Barclays and J.P. Morgan Cazenove will not regard any other person as their
respective clients in relation to the Placing, the content of this
Announcement and any other matters described in this Announcement and will not
be responsible to anyone (including any Placees) other than the Company for
providing the protections afforded to their respective clients or for
providing advice to any other person in relation to the Placing, the content
of this Announcement or any other matters referred to in this Announcement.
The Banks are not acting for the Company with respect to the Retail Offer or
the Director Subscription and will have no responsibilities, duties or
liabilities, whether direct or indirect, whether arising in tort, contract or
otherwise in connection with the Retail Offer or the Director Subscription or
to any person in connection with the Retail Offer or the Director
Subscription.

In connection with the Placing, each of the Banks and any of their Affiliates,
acting as investors for their own account or for the account of their clients,
may take up a portion of the Placing Shares as a principal position and in
that capacity may retain, purchase, sell, offer to sell for their own accounts
or for the accounts of their clients such shares and other securities of the
Company or related investments in connection with the Placing or otherwise.
Accordingly, references to Placing Shares being offered, acquired, subscribed
for, placed or otherwise dealt in should be read as including any issue or
offer to, or acquisition, placing or dealing by, each of the Banks and any of
their Affiliates acting in such capacity.
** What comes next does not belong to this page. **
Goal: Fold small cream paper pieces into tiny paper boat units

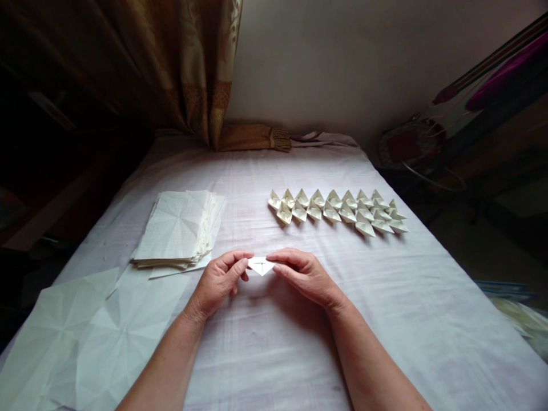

In addition, each of the Banks and
any of their Affiliates may enter into financing arrangements (including
swaps, warrants or contracts for differences) with investors in connection
with which each of the Banks and any of their respective Affiliates may from
time to time acquire, hold or dispose of securities of the Company. Neither of
the Banks intend to disclose the extent of any such investment or transactions
otherwise than in accordance with any legal or regulatory obligations to do
so.

Each of the Banks and their respective Affiliates may have engaged in
transactions with, and provided various commercial banking, investment
banking, financial advisory transactions and services in the ordinary course
of their business with the Company and/or its Affiliates for which they would
have received customary fees and commissions. Each of the Banks and their
respective Affiliates may provide such services to the Company and/or its
Affiliates in the future.

This Announcement has been issued by and is the sole responsibility of the
Company. The information contained in this Announcement is for background
purposes only and does not purport to be full or complete.  No reliance may
or should be placed by any person for any purpose whatsoever on the
information contained in this Announcement or on its accuracy or
completeness.  The information in this Announcement is subject to change. No
representation or warranty, express or implied, is or will be made as to, or
in relation to, and no responsibility or liability is or will be accepted by
Barclays or J.P. Morgan Cazenove or by any of their respective Affiliates or
agents, or any person acting on its or their behalf, as to, or in relation to,
the accuracy or completeness of this Announcement or any other written or oral
information made available to or publicly available to any interested party or
its advisers, and any liability therefore is expressly disclaimed.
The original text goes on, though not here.